U.S. policymakers are in a political quandary, Asian security experts say, because they have long blasted the Clinton administration for “appeasing” what they see as a dangerous rogue state by, in effect, paying North Korea not to misbehave and by appearing to pay for talks with aid packages timed around negotiating sessions.

But now the Bush administration, facing anxious Asian allies and unpalatable military options against North Korea, will probably have to offer something to persuade the regime’s leader, Kim Jong Il, to abandon his nuclear aspiration, analysts said.

Finding a face-saving solution could be thorny.

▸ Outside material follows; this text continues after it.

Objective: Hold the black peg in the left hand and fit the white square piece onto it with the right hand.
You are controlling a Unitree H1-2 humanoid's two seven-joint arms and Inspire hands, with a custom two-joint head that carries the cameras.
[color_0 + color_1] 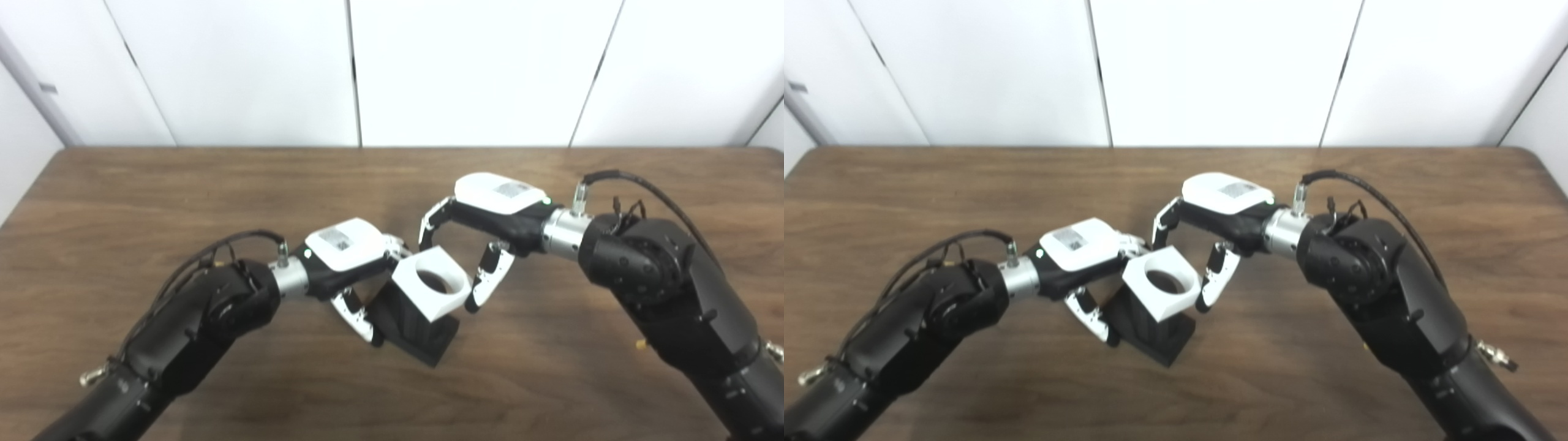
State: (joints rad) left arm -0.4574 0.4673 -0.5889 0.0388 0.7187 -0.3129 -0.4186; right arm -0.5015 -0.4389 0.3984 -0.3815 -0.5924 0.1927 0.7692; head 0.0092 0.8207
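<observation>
Bracing the black ribbed plastic peg (416,327) on the brown wooden desk (184,196), your left hand (343,257) has fingers wrapped round it so it stays tilted. White square piece with round hole (432,282) sits on top; right hand (490,223) fingers are spread beside it, apparently not touching.

One black peg (419,327), one white square piece (432,283), two robot hands.

Black arms, silver wrists, white-backed hands, black-white fingers (490,275), black cables.
</observation>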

Making matters more difficult, China, the country that has perhaps the most leverage over North Korea, appears to be urging the U.S. to have direct talks with Kim’s regime based on the Clinton administration’s 1994 agreement that North Korean officials have told U.S. diplomats is now nullified. Under that pact, the North promised to freeze its nuclear weapons program in exchange for a 20-year supply of fuel oil and the construction of two nuclear power plants.

However, the Bush administration is publicly committed to the basic principle that bad behavior should not be rewarded with U.S. policies of engagement.

It has no intention of trusting a regime that Washington says has violated five written agreements aimed at keeping the Korean peninsula free of nuclear weapons. “We bought that horse one time before,” the official said.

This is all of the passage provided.